* [Information shown]:

┄┄┄┄┄┄

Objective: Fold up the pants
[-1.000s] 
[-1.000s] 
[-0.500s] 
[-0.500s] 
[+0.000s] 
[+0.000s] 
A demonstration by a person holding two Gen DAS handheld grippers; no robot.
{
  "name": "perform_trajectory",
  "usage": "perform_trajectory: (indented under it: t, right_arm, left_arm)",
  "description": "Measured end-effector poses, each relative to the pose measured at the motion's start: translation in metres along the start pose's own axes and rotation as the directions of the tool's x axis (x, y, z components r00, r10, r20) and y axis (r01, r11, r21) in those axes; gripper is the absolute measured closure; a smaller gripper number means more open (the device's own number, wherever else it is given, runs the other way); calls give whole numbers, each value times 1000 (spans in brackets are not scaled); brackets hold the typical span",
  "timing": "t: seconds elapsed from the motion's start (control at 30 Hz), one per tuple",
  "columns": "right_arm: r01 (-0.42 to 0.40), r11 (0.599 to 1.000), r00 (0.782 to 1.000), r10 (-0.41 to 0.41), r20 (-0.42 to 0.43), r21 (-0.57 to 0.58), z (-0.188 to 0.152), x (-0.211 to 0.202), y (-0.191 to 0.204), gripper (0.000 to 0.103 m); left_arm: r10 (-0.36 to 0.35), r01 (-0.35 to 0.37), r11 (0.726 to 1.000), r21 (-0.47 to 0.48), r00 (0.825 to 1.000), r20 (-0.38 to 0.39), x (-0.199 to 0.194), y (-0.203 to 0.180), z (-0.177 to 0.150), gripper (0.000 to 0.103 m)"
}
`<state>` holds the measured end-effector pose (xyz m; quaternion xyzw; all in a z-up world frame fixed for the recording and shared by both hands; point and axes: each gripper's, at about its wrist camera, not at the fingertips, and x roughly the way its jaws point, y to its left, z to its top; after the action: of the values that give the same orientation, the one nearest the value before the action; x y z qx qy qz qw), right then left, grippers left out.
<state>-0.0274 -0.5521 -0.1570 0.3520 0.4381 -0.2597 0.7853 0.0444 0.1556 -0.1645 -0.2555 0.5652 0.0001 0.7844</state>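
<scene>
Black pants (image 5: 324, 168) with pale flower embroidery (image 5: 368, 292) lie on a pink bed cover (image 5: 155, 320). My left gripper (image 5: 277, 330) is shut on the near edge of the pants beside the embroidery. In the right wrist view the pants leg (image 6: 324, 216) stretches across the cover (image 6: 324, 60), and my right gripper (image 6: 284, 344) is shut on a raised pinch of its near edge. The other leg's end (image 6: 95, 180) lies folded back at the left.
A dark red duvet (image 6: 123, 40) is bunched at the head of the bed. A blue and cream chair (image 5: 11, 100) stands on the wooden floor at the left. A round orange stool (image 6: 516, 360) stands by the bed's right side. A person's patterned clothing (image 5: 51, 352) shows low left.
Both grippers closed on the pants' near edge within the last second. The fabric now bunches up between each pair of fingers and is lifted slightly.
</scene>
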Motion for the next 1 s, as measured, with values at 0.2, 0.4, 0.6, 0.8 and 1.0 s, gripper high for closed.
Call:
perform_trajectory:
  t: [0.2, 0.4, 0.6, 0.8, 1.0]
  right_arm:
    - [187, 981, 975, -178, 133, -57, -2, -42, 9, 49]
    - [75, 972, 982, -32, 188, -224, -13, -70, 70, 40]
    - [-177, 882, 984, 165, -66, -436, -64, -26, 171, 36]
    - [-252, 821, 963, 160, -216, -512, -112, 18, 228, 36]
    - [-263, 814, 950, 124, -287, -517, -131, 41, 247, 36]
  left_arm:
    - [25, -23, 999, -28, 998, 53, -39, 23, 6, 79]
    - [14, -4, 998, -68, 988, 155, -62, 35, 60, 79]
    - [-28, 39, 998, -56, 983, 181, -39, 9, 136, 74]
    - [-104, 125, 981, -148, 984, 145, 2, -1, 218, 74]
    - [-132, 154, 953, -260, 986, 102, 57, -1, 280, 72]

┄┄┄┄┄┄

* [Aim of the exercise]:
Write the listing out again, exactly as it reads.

* [Written response]:
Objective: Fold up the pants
[-1.000s] 
[-1.000s] 
[-0.500s] 
[-0.500s] 
[+0.000s] 
[+0.000s] 
A demonstration by a person holding two Gen DAS handheld grippers; no robot.
{
  "name": "perform_trajectory",
  "usage": "perform_trajectory: (indented under it: t, right_arm, left_arm)",
  "description": "Measured end-effector poses, each relative to the pose measured at the motion's start: translation in metres along the start pose's own axes and rotation as the directions of the tool's x axis (x, y, z components r00, r10, r20) and y axis (r01, r11, r21) in those axes; gripper is the absolute measured closure; a smaller gripper number means more open (the device's own number, wherever else it is given, runs the other way); calls give whole numbers, each value times 1000 (spans in brackets are not scaled); brackets hold the typical span",
  "timing": "t: seconds elapsed from the motion's start (control at 30 Hz), one per tuple",
  "columns": "right_arm: r01 (-0.42 to 0.40), r11 (0.599 to 1.000), r00 (0.782 to 1.000), r10 (-0.41 to 0.41), r20 (-0.42 to 0.43), r21 (-0.57 to 0.58), z (-0.188 to 0.152), x (-0.211 to 0.202), y (-0.191 to 0.204), gripper (0.000 to 0.103 m); left_arm: r10 (-0.36 to 0.35), r01 (-0.35 to 0.37), r11 (0.726 to 1.000), r21 (-0.47 to 0.48), r00 (0.825 to 1.000), r20 (-0.38 to 0.39), x (-0.199 to 0.194), y (-0.203 to 0.180), z (-0.177 to 0.150), gripper (0.000 to 0.103 m)"
}
`<state>` holds the measured end-effector pose (xyz m; quaternion xyzw; all in a z-up world frame fixed for the recording and shared by both hands; point and axes: each gripper's, at about its wrist camera, not at the fingertips, and x roughly the way its jaws point, y to its left, z to its top; after the action: of the values that give the same orientation, the one nearest the value before the action; x y z qx qy qz qw), right then left, grippers left out.
<state>-0.0274 -0.5521 -0.1570 0.3520 0.4381 -0.2597 0.7853 0.0444 0.1556 -0.1645 -0.2555 0.5652 0.0001 0.7844</state>
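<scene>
Black pants (image 5: 324, 168) with pale flower embroidery (image 5: 368, 292) lie on a pink bed cover (image 5: 155, 320). My left gripper (image 5: 277, 330) is shut on the near edge of the pants beside the embroidery. In the right wrist view the pants leg (image 6: 324, 216) stretches across the cover (image 6: 324, 60), and my right gripper (image 6: 284, 344) is shut on a raised pinch of its near edge. The other leg's end (image 6: 95, 180) lies folded back at the left.
A dark red duvet (image 6: 123, 40) is bunched at the head of the bed. A blue and cream chair (image 5: 11, 100) stands on the wooden floor at the left. A round orange stool (image 6: 516, 360) stands by the bed's right side. A person's patterned clothing (image 5: 51, 352) shows low left.
Both grippers closed on the pants' near edge within the last second. The fabric now bunches up between each pair of fingers and is lifted slightly.
</scene>
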Motion for the next 1 s, as measured, with values at 0.2, 0.4, 0.6, 0.8 and 1.0 s, gripper high for closed.
Call:
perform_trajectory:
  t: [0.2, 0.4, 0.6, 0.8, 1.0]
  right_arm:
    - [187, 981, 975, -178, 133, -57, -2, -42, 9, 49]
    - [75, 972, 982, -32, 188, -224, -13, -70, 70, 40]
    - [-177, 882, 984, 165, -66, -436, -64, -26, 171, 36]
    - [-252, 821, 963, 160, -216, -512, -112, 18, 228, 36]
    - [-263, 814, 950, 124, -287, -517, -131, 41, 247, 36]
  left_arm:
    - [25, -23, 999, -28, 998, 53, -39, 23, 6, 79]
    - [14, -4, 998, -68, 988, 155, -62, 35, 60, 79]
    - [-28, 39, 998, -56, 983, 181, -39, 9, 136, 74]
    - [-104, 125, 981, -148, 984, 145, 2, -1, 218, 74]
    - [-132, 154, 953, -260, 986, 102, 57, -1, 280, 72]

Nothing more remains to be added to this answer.